- **What to produce**: Write only how many lines in this data include "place".

***** Dataset excerpt *****

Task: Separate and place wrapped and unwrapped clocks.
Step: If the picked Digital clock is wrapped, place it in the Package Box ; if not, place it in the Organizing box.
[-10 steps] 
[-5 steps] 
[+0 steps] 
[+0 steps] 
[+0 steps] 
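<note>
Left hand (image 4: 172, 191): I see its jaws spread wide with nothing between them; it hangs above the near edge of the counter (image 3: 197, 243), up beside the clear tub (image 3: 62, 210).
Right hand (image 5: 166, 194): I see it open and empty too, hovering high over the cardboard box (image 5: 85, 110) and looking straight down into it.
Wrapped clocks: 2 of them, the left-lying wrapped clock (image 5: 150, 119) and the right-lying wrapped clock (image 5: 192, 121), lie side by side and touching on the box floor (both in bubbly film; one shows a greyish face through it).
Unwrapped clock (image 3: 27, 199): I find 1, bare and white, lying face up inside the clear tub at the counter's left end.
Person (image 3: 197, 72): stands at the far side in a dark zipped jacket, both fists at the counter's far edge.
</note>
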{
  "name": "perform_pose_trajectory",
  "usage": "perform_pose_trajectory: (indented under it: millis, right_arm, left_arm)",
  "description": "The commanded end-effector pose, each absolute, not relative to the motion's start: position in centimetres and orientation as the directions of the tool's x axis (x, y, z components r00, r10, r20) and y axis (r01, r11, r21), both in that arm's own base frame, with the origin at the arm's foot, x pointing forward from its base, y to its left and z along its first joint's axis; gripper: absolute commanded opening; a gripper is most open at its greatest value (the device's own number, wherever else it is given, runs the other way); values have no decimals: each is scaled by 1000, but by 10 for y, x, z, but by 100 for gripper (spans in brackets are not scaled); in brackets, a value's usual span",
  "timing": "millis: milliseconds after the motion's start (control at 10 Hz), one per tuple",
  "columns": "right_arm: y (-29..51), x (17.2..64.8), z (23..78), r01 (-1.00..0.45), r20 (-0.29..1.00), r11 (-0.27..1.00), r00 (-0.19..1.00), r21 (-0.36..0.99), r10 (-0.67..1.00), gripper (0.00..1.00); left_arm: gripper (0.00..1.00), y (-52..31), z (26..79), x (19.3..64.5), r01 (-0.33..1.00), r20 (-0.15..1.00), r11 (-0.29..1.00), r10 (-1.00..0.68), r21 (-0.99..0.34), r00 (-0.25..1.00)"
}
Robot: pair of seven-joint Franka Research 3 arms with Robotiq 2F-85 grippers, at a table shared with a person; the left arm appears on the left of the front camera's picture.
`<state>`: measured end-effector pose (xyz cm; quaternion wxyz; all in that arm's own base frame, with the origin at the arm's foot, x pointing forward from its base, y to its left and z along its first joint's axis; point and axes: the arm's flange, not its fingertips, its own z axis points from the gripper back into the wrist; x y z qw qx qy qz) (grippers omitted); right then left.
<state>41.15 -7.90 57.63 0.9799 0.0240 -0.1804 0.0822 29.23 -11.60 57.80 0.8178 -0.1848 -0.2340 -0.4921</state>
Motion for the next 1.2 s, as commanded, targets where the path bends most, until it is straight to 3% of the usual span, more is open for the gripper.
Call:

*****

- **Solution to this problem**: 2